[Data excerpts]
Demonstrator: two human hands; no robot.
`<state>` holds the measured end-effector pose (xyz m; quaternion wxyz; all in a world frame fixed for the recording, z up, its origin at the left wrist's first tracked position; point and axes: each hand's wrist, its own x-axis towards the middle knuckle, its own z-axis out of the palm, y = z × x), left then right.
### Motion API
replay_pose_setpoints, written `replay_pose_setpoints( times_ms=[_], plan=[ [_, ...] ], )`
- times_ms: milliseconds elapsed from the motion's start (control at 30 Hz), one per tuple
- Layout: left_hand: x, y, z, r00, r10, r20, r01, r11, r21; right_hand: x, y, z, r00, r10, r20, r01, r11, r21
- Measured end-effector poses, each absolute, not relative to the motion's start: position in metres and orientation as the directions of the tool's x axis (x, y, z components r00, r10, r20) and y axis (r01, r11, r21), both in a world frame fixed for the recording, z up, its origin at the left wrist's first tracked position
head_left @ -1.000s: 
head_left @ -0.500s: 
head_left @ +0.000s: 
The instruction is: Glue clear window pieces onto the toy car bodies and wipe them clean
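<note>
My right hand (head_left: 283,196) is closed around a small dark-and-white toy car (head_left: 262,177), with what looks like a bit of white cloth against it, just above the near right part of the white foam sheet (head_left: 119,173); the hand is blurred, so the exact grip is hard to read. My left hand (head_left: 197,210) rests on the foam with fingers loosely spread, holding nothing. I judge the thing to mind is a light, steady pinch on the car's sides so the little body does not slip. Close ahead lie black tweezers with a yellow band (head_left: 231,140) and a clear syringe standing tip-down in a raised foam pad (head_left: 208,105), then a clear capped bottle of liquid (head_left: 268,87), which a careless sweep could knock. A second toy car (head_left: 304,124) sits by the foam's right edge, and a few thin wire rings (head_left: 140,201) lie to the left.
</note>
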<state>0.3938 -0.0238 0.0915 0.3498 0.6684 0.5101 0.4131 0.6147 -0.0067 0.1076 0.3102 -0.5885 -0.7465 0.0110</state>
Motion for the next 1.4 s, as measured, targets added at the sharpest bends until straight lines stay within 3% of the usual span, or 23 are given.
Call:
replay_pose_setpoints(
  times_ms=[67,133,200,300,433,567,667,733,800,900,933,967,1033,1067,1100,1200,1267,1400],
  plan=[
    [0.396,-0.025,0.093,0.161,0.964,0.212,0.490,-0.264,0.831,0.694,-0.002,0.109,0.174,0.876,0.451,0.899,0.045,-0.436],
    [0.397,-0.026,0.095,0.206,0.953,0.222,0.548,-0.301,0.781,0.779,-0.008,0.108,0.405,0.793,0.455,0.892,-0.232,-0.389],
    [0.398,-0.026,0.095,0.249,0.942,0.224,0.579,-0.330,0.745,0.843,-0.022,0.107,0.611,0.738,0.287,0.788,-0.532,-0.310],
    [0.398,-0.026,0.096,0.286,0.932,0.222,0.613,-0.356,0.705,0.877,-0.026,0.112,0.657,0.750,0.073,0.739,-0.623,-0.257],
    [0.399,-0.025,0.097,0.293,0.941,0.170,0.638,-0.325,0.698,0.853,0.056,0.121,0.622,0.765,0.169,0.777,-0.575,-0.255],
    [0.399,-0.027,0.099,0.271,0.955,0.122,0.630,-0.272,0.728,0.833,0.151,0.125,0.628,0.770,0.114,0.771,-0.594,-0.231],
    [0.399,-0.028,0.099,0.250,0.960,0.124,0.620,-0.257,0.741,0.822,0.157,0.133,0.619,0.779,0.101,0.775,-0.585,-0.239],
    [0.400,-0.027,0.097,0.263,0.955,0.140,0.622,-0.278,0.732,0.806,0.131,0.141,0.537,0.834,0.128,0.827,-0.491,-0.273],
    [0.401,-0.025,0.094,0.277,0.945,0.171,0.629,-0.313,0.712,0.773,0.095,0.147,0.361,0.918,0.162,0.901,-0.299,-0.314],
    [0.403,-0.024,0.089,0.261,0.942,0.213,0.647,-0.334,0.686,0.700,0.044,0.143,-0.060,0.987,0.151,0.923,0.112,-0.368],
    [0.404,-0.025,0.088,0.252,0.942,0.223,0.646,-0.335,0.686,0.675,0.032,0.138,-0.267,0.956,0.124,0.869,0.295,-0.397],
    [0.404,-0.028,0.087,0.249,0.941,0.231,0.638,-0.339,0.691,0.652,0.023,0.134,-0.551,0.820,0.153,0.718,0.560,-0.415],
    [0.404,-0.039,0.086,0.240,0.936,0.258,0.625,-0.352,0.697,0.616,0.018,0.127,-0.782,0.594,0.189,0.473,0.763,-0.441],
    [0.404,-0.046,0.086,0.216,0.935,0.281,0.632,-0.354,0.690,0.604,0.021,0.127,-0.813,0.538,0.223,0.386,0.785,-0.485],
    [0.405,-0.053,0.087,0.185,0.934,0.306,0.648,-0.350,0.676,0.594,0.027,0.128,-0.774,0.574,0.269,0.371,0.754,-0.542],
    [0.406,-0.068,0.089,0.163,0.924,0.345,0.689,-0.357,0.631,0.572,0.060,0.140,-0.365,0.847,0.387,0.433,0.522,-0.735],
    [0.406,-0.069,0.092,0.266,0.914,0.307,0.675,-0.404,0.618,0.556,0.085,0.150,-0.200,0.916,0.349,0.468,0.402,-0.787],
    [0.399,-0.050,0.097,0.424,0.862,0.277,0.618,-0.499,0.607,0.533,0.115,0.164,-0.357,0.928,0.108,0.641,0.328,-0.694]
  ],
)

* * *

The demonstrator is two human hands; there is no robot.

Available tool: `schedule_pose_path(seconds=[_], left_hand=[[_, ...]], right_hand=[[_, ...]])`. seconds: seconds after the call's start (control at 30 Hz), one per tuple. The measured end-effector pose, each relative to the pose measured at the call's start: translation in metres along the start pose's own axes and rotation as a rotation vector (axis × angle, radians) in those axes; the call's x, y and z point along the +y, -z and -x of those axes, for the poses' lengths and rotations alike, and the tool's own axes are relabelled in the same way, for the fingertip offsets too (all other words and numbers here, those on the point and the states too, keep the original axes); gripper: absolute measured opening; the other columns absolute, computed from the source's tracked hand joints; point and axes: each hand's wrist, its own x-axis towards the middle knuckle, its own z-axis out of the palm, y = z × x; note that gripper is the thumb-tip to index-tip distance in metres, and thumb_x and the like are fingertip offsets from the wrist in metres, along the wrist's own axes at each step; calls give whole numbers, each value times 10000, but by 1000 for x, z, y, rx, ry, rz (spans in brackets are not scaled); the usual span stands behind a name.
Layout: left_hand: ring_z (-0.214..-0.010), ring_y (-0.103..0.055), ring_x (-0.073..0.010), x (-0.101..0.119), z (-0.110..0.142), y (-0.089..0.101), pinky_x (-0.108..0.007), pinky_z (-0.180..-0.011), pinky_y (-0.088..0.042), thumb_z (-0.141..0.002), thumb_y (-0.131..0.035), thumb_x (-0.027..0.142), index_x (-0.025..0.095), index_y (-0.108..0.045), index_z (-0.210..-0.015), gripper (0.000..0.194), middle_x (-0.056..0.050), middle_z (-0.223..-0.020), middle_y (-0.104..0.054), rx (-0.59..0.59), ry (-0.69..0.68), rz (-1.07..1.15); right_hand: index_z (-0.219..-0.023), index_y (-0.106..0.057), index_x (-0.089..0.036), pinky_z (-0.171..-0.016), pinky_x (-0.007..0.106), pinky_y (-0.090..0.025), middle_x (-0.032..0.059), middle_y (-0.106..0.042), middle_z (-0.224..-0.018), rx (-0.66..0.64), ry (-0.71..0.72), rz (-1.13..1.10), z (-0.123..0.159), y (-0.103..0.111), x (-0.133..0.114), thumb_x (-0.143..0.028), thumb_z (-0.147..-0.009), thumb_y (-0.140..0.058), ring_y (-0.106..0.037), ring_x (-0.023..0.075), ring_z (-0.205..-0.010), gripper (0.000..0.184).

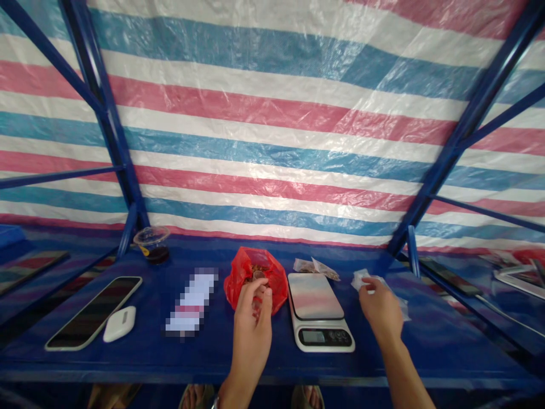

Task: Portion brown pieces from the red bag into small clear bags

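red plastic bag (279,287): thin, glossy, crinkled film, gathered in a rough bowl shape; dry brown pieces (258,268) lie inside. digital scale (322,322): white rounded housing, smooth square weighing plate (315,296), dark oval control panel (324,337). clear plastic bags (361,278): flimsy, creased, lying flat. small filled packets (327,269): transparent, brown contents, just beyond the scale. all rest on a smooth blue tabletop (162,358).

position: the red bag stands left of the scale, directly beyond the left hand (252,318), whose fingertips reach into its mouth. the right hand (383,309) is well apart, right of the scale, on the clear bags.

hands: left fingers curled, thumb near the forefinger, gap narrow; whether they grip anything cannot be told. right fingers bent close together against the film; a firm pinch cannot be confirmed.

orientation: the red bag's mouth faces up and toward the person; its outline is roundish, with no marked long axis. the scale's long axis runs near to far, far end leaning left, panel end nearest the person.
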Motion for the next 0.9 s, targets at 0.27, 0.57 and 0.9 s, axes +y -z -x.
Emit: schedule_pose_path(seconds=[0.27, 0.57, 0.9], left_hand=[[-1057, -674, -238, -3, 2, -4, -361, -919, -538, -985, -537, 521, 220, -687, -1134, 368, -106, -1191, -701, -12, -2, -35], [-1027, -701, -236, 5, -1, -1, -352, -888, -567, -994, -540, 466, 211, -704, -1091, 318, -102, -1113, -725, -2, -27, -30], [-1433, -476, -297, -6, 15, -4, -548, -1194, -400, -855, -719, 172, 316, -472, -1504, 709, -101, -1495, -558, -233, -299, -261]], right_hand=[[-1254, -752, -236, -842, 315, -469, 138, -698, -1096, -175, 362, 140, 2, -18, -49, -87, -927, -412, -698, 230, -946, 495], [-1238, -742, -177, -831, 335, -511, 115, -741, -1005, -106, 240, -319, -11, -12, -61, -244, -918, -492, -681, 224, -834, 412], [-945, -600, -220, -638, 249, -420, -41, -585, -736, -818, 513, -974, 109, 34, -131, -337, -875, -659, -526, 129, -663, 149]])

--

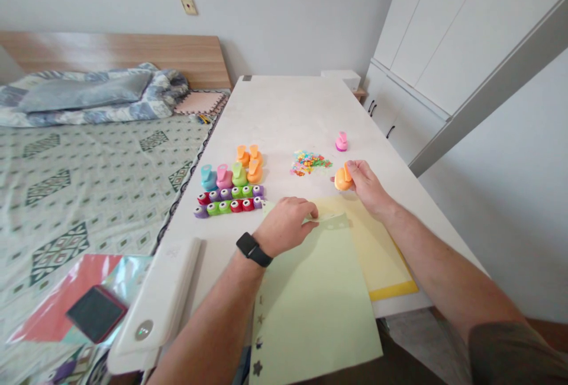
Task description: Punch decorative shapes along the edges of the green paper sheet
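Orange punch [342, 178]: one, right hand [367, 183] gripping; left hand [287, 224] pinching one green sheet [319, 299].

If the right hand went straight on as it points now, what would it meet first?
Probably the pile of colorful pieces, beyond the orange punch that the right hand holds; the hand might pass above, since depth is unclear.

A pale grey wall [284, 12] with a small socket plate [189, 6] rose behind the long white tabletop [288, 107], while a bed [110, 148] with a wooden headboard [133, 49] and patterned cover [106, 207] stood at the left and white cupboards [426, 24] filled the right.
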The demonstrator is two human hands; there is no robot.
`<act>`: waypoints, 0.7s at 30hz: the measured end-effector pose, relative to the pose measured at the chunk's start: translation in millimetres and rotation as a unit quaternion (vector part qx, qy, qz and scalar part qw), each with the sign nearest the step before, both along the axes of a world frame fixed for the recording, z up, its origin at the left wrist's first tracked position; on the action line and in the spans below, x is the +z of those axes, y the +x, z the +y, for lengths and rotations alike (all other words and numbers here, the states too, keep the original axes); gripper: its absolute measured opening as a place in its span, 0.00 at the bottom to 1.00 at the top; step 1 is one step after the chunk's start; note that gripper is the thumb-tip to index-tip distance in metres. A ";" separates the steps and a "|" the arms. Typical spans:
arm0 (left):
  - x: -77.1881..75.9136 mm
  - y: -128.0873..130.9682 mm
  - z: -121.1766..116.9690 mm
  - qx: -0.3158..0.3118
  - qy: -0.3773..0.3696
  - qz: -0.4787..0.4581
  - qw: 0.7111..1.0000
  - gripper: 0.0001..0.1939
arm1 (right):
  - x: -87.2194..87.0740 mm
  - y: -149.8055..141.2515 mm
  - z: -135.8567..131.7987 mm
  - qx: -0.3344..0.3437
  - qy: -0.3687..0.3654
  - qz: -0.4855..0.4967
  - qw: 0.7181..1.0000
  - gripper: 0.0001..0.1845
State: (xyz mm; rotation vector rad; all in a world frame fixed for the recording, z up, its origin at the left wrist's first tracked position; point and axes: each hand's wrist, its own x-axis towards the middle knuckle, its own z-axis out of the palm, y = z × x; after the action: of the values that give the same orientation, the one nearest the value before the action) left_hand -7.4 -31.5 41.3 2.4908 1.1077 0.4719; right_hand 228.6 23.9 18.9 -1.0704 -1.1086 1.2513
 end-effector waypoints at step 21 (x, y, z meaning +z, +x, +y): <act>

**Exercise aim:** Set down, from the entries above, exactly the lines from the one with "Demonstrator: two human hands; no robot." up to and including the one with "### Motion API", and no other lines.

**Exercise response:**
Demonstrator: two human hands; no robot.
`<state>` holds the measured end-effector pose (xyz m; quaternion wxyz; all in a world frame fixed for the recording, z up, its origin at the left wrist's first tracked position; point and axes: each hand's wrist, its own x-axis towards the middle knuckle, its own z-axis out of the palm, y = z × x), left then right.
### Motion API

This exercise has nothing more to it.